CM . . .
. Volume XVI Number 19. . . .January 22, 2010
Joe Balass (Director). Germaine Ying Gee Wong (Producer). Ravida Dan & Sally Bochner (Executive Producers).
Montreal, PQ: National Film Board, 2008.
33 min., 35 sec., DVD, $99.95.
Order Number: 153C 91-7 252.
Grades 10 and up / Ages 15 and up.
Review by Frank Loreto.
Not that long ago, there were 180,000 Jews in Iraq, most of whom lived in Baghdad. These Jews were Iraqi by birth and saw Iraq as their homeland. However, over time and due to a variety of negative circumstances, these numbers have dwindled to fewer than 12,000. With the creation of the State of Israel, a large number left after 1948 to help build the new country. Before 1967, life was good for Iraqi Jews; however, after the Six Day War, everything changed. As Israel proved itself victorious in the war, feelings of friendship toward the Jews in Iraq disappeared. Non-Jewish Iraqis suddenly did not acknowledge their Jewish friends. Government leaders began warning the people of the dangers of the Jews. Home phone lines were cut; police surveillance, early morning visits and detainment became common. Travel for Jews was also restricted. For some of the remaining Jews in Iraq, the time had come to leave.
Filmmaker Joe Balass tells this story from the point of view of his mother who describes her life in Iraq. She remembers her youth fondly and states that she was "an Iraqi and that was it. I was a Jewish Iraqi." While she talks about the destruction of their life in Iraq and the move to Canada, she remains matter-of-fact about her experiences. Mixing home movies and documentary clips, Baghdad Twist tells one story of the changes in Iraq.

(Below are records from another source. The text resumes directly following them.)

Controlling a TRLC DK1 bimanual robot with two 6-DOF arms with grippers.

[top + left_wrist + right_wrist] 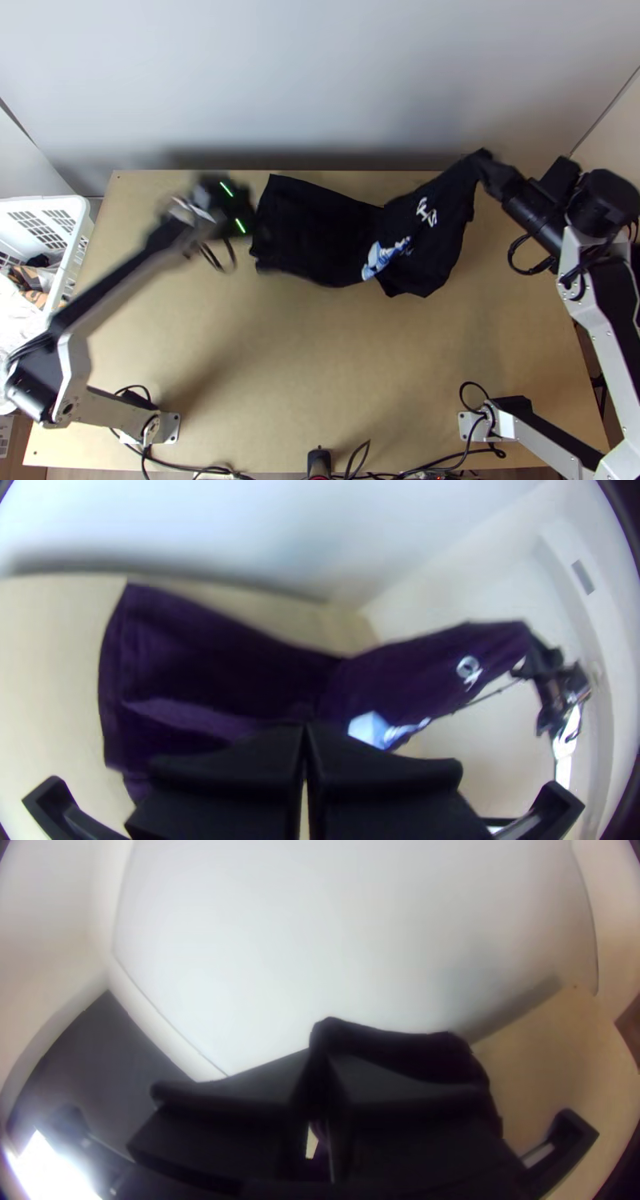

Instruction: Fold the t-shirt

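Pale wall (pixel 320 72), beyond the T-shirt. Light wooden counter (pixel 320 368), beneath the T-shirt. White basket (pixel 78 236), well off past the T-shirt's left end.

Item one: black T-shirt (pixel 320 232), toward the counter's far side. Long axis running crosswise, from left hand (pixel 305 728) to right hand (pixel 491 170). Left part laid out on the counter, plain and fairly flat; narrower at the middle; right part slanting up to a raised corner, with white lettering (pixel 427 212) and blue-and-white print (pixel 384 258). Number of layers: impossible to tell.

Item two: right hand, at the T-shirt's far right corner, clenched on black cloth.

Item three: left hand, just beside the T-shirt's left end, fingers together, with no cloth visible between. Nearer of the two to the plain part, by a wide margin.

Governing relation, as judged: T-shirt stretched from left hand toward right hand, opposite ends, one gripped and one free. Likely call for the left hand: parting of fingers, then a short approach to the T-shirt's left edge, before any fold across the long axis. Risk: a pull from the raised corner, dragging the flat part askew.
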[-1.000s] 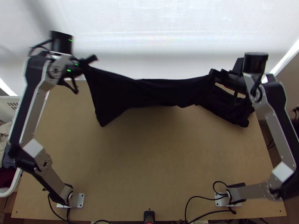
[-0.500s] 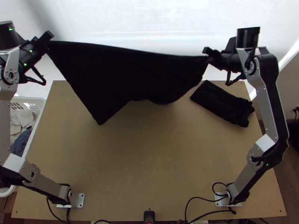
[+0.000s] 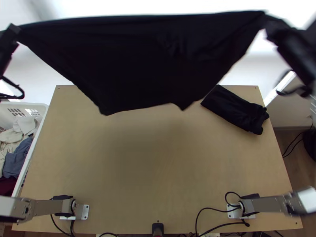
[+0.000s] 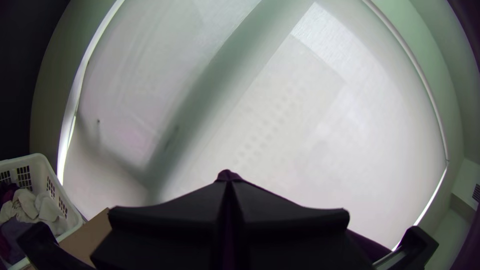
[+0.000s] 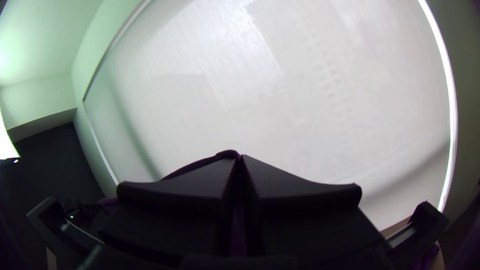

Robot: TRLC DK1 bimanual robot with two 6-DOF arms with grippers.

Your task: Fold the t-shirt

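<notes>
Silver-grey lower links of the left arm [image 3: 51, 207] and right arm [image 3: 268, 204] lean farther outward over the near corners than half a second ago. Beyond them, the folded black cloth [image 3: 235, 108] has stayed on the far right of the light wooden table [image 3: 158, 158]. The black t-shirt [image 3: 138, 63] now hangs raised over the table's far part, its lower edge lifted and ending in two points, its upper edge drawn wider and nearly straight. The left gripper [image 3: 15, 31] has gone farther left, the right gripper [image 3: 266, 19] farther right and up the picture, each at one upper corner.

In the left wrist view, the left gripper [image 4: 229, 182] pinches the shirt, a bit of cloth poking past the tips; in the right wrist view, the right gripper [image 5: 241, 157] does the same. Both views face a broad white screen [image 4: 300, 125].

Left of the table, the white basket [image 3: 39, 106] holds loose laundry: dark red cloth [image 3: 7, 184] nearest, then blue-grey [image 3: 17, 158], then cream [image 3: 10, 136].
</notes>
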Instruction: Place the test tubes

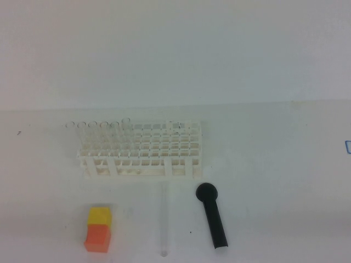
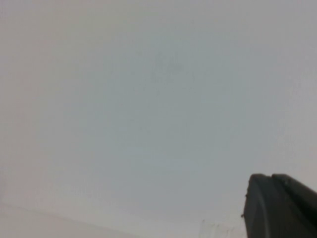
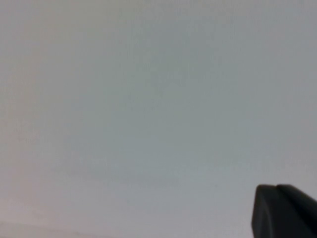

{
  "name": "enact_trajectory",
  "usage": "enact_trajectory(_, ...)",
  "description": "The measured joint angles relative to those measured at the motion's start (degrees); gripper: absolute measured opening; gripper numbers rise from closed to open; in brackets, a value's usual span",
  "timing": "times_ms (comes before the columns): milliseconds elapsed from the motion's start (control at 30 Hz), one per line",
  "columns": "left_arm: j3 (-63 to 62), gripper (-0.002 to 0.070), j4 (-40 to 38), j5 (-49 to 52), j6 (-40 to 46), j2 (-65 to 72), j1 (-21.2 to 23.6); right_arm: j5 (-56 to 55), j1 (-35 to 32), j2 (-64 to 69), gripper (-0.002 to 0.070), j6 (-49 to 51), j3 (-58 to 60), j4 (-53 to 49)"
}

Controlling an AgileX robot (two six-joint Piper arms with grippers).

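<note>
A white rack (image 1: 141, 149) stands centre-left of the frame on the counter (image 1: 285, 181), with several test tubes (image 1: 96, 127) upright along its rear left row. One loose test tube (image 1: 163, 219) lies at lower centre, in front of the rack, between an orange-and-yellow block (image 1: 98, 228) and a black tool (image 1: 211, 216). The left end effector (image 2: 280, 206) and right end effector (image 3: 285, 210) each show only a dark edge in their wrist views, facing a blank pale surface. Released or clenched: cannot tell.
</note>
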Motion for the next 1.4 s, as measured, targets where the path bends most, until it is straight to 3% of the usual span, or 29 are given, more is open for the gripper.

The film begins with a wedding video. The gathering looks very modern as they dance the Twist and are clearly having fun. As this video plays, however, Balass's mother states, "I never saw ice and snow before," and the film cuts to a scene of a blizzard. The family arrived in the middle of a huge storm. Welcome to Canada! A documentary clip included early in the film has an announcer enthusiastically presenting the new modern Iraq and shows how the women are "breaking with tradition to more modern and practical clothing." A more "liberal" attitude towards life seems to be taking hold. Balass's mother looks back with a degree of nostalgia, and more shots of the wedding show great hope.
Sadly, as outside events began to affect their lives, things began to change. The loss of friends who moved away was gradual, and those left behind were able to adapt. However, when Balass's father was taken by the police for questioning and sent to prison three times, clearly, this could not be home any longer. When a doorbell ringing causes great fear and when thousands of people dance and sing because two people were hanged, it is time to leave. The family simply slipped away as if they planned to return shortly. Balass's brother asked his mother if she thought that she was endangering the whole family. She admits that she did not know. The film closes with more wedding video and as the dancers are "Twisting" away; they have no idea how their lives will be changing in a rather short time.

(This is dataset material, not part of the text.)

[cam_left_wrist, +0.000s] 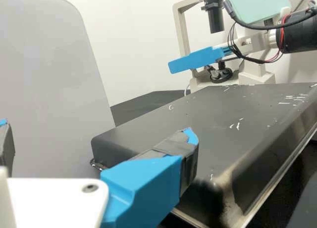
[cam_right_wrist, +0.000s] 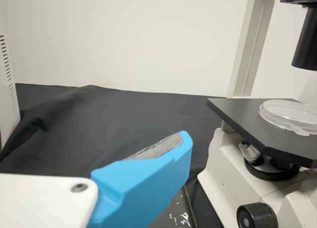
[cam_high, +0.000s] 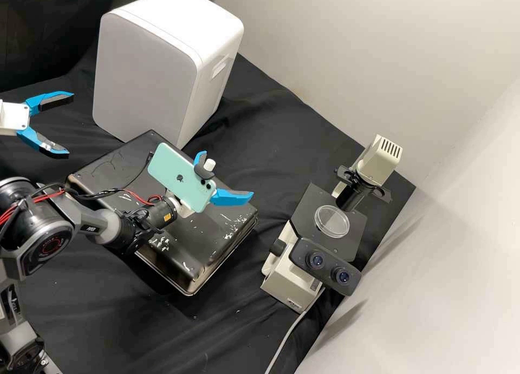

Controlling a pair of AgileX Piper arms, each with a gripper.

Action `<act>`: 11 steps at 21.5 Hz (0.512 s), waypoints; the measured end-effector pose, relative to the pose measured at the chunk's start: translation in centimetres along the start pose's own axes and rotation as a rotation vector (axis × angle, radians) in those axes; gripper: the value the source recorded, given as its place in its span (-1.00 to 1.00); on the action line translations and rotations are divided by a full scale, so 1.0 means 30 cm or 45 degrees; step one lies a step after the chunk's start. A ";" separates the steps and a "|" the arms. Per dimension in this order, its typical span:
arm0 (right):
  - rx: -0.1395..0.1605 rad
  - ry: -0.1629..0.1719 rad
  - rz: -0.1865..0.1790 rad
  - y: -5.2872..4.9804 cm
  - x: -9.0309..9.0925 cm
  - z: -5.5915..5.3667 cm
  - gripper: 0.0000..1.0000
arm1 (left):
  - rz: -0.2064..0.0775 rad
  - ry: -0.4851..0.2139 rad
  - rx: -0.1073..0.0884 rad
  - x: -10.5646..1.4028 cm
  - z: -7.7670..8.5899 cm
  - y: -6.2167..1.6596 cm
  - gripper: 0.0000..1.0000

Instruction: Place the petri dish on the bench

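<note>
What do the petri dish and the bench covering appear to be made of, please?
The petri dish looks like clear, glossy plastic, possibly glass: the black microscope stage shows through it and its rim catches light. The bench covering looks like matte black cloth, since it lies in soft folds and wrinkles.

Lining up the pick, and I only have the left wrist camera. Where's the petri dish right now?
Observer: The petri dish lies flat on the microscope stage.
Operator: Is the right gripper close to it?
Observer: No. The right gripper hangs over the black tray, apart from the dish and pointing toward it.
Operator: Is it holding anything?
Observer: Nothing; its two fingers are open.
</note>
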 end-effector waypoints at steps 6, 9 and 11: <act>0.000 0.000 0.000 0.000 0.000 0.000 1.00 | -0.013 -0.052 -0.012 -0.002 0.009 -0.003 1.00; 0.000 0.000 0.000 0.000 0.000 0.000 1.00 | -0.014 -0.059 -0.012 -0.002 0.010 -0.003 1.00; -0.004 -0.005 0.012 0.011 0.002 0.007 1.00 | -0.014 -0.059 -0.012 -0.002 0.010 -0.003 1.00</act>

Baghdad Twist is a deceptively simple film. Presented as a conversation between mother and son, with accompanying family videos, there are many things going on here. The Balass family story is only one of thousands of such stories. What does it mean to have to escape your homeland in order to survive? What is it like setting up a new home in a place nothing like what you are used to? How does it feel to never be able to return home? The narrator makes it clear that the choices were difficult, but she is not going to assume the role of a martyr. Things had to be done, and they were. Now her son is able to report it, but this is probably not the way the dancers at the wedding saw their futures.

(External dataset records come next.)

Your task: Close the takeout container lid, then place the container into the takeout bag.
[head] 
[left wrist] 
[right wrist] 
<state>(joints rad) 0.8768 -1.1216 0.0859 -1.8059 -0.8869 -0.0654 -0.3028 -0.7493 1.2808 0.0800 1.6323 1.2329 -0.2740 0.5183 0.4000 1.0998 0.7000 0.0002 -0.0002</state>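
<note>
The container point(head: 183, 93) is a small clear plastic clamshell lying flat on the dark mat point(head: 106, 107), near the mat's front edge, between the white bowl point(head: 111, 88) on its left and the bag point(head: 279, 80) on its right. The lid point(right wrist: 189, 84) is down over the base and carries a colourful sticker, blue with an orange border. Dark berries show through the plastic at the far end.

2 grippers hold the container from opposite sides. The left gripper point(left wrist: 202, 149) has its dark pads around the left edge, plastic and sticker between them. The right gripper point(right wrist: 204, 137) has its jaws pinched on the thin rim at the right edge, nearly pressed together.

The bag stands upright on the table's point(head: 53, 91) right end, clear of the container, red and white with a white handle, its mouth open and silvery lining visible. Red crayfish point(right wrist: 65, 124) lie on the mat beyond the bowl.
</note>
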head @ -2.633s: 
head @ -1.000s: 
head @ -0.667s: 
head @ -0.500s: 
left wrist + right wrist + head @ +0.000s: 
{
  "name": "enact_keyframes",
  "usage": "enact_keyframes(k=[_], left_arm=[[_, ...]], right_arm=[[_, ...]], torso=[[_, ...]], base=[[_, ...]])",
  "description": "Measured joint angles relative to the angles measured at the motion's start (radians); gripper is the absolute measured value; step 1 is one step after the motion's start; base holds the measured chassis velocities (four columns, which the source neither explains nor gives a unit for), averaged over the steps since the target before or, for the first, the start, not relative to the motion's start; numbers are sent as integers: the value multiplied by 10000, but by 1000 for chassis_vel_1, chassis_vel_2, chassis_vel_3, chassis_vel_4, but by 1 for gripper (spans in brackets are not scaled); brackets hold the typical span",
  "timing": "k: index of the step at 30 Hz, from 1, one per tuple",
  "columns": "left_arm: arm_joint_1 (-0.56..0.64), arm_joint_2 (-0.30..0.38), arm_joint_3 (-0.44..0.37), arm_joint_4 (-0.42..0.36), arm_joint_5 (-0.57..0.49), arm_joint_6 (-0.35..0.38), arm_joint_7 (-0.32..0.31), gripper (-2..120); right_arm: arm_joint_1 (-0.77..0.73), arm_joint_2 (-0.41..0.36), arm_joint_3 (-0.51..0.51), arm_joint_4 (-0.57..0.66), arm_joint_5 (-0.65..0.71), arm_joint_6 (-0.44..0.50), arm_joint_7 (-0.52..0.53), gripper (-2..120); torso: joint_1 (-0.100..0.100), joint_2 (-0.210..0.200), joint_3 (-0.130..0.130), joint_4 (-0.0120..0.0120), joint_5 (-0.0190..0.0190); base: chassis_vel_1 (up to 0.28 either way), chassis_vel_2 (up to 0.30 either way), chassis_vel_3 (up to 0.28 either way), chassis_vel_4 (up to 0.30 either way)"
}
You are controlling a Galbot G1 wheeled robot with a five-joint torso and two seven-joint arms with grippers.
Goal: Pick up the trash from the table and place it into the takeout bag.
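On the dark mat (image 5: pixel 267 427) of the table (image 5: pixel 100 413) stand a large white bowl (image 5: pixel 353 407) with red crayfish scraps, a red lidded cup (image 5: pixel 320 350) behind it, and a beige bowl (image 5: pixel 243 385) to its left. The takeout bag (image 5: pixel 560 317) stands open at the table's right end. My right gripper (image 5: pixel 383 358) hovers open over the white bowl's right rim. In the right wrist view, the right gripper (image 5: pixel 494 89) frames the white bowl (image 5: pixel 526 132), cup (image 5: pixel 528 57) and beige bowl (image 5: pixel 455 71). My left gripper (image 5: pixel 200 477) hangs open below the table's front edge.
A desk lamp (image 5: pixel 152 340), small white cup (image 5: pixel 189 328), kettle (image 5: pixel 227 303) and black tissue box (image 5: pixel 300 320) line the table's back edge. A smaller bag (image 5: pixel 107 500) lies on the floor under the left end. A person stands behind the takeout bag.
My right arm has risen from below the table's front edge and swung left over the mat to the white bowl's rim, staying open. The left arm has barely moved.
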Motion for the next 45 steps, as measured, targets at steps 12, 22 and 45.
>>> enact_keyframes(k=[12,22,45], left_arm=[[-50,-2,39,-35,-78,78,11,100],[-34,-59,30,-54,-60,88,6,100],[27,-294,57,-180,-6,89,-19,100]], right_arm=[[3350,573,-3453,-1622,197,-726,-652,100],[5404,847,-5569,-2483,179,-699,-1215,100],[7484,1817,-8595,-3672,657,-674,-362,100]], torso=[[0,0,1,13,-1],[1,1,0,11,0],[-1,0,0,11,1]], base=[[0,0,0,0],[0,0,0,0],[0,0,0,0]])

This film would have applicability in any courses dealing with World Politics, Family Studies, Women's Studies, World History or Canadian History, looking at the multicultural mix of Canada. As the film also shows what happens to the minority when a society turns mob-like and against it, there would be potential for use in any Psychology or Sociology class.
Frank Loreto is a teacher-librarian at St. Thomas Aquinas Secondary School in Brampton, ON.